オリンピックの開会式の空に浮かんだドローンを、スタジアムのモザイク色の席から見上げた。隣に、オリンピックのロゴマークをデザインした野老朝雄さんも見上げていた。彼がAAスクールで建築を学んでいた頃から、僕は彼の作品を見ていて、どんな建築家になるのかと思っていたら、建築家ではなく新しいタイプのデザイナーになった。彼はドローンの描く図形が、オリンピックのロゴから三次元の球体へと変化していく原理を熱心に解説してくれた。
背景にあるロジックは、バックミンスター・フラーがジオデシックドームをデザインした時の、球体分割理論である。正20面体と正12面体による分割が、球体に到達するための近道であることを、フラーは教えてくれた。この正20面体理論に基づいて僕は15個の傘をジッパーでつなぎあわせてドームを作るカサ・アンブレラ(2008)を試作した。20面体のうち、5個は地面から下にあるので、傘は15個なのである。
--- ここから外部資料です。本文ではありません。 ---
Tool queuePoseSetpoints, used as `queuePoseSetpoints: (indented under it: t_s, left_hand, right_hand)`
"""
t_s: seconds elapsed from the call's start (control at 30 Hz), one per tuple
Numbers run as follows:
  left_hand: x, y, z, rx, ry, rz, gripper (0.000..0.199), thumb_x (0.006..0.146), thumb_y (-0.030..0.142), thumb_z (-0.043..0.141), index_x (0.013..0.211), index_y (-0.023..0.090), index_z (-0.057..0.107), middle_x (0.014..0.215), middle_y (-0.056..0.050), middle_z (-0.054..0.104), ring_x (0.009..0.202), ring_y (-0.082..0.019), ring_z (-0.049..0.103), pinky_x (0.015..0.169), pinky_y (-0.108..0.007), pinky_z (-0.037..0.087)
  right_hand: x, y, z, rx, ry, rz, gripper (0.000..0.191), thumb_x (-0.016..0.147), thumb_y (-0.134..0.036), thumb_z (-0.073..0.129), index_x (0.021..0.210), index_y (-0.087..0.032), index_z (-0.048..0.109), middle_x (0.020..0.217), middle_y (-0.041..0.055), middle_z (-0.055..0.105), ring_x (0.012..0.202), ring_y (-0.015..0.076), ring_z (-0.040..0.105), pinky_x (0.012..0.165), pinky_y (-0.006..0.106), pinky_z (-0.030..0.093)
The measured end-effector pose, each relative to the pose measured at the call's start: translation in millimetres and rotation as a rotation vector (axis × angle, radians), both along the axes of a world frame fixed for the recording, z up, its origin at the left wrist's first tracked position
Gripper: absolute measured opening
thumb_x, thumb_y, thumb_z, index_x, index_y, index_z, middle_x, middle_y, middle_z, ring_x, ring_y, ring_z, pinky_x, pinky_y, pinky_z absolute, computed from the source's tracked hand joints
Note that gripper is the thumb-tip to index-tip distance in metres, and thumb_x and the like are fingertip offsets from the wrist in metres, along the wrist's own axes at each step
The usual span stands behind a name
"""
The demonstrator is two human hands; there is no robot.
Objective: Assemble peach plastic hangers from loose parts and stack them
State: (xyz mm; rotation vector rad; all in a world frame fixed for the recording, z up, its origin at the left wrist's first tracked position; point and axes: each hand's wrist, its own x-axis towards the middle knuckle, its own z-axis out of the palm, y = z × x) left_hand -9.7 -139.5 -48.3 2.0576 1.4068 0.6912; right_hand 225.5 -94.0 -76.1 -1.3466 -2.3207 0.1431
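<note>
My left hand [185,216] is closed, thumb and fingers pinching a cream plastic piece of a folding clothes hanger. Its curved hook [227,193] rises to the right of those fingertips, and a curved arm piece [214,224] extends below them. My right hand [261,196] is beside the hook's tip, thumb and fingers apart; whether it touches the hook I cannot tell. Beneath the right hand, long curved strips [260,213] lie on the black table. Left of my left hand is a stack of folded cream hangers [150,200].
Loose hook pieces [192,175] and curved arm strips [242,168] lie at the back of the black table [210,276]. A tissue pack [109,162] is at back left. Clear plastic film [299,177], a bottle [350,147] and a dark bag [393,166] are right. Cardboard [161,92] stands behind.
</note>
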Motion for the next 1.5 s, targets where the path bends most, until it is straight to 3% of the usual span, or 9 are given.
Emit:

フラーは球の分割という意識が強いが、僕の場合は、粒子の足し算で球に到達するという意識が勝っているので、考え方が逆向き ― フラーは演繹法に対して、僕の帰納法 ― なのである。野老さんのロゴも粒子の足し算という考え方がベースになっていて、その裏側にある帰納法的、あるいは量子力学的世界観に僕は共感した。
僕が5色の色の椅子をランダムに配置してみたのも、そのベースにあるのは、その量子力学的世界把握である。量子力学的に、小さな粒子の確率論的集合体として世界を眺めてみると、ランダムでノイズだらけに見えていた世界が、意外にも美しく、楽しいことに気がついた。国立競技場は、モザイク状の椅子のおかげで、無観客でもさびしくないと、多くの人から指摘された。少子高齢化と環境問題と疫病で、人間の数がどんどん少なくなっていく社会には、そのような量子力学的な粒子群のデザインがふさわしいのかもしれない。